WHAT IS BEING ASKED =
Return verbatim every line from the first line of the data below to the line that contains "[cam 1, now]", inclusive, and no further.

INFORMATION SUPPLIED =
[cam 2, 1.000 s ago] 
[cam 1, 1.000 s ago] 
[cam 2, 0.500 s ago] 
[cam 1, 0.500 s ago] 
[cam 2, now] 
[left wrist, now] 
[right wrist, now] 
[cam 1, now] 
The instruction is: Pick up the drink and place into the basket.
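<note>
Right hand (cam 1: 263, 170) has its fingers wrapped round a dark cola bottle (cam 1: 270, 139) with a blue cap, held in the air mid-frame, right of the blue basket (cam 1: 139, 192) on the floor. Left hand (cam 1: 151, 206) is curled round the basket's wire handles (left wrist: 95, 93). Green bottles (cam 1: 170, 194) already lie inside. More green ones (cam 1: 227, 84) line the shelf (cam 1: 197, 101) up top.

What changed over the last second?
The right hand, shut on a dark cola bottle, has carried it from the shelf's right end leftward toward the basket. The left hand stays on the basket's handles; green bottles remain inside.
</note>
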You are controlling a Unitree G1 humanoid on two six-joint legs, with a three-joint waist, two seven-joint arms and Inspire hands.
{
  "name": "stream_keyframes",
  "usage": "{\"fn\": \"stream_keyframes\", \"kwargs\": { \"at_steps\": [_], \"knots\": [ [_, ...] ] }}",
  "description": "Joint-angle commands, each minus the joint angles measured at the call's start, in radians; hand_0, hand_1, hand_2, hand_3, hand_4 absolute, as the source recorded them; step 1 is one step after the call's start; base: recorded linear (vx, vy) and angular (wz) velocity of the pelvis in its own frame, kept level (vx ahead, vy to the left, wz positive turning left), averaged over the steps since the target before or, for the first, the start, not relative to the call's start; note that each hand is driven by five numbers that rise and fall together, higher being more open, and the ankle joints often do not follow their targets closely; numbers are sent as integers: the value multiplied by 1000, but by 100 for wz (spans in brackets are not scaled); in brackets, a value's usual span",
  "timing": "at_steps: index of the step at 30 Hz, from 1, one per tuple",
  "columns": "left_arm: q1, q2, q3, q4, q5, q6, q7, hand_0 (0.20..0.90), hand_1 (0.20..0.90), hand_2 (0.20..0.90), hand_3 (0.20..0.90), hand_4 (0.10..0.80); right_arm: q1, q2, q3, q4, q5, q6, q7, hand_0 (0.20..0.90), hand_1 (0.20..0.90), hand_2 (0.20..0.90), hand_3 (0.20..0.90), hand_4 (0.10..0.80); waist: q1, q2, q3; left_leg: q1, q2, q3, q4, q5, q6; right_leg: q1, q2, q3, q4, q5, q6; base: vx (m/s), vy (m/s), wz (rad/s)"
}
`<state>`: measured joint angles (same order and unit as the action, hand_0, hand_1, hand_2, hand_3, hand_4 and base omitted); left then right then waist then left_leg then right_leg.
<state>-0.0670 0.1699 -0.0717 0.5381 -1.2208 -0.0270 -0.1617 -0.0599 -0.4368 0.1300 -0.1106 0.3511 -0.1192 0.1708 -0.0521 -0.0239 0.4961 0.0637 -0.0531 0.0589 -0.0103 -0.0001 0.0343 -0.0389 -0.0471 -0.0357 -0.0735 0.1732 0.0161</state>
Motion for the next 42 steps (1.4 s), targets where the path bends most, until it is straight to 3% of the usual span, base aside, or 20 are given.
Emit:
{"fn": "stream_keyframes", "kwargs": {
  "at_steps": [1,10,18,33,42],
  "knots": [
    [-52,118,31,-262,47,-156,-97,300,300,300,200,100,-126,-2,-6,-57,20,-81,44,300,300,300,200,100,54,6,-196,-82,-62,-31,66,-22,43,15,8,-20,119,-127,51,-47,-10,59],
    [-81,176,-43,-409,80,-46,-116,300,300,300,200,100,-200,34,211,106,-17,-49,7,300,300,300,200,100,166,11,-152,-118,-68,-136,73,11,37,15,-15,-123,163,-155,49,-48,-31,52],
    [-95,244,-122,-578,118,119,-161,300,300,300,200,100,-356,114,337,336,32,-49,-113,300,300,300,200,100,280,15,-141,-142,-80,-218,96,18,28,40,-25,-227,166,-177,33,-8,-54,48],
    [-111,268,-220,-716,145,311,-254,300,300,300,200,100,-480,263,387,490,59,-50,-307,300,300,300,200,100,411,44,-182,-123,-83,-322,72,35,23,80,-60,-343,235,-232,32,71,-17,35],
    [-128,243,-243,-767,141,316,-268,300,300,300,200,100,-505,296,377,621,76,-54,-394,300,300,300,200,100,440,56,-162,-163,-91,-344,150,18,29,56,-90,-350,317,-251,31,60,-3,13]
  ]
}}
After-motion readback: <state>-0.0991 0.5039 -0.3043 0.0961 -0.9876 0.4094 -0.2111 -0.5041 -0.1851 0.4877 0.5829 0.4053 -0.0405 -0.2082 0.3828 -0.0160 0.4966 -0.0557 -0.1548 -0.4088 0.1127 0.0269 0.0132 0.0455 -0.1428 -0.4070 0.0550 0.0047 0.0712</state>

WRITTEN RESPONSE =
[cam 2, 1.000 s ago] 
[cam 1, 1.000 s ago] 
[cam 2, 0.500 s ago] 
[cam 1, 0.500 s ago] 
[cam 2, now] 
[left wrist, now] 
[right wrist, now] 
[cam 1, now] 

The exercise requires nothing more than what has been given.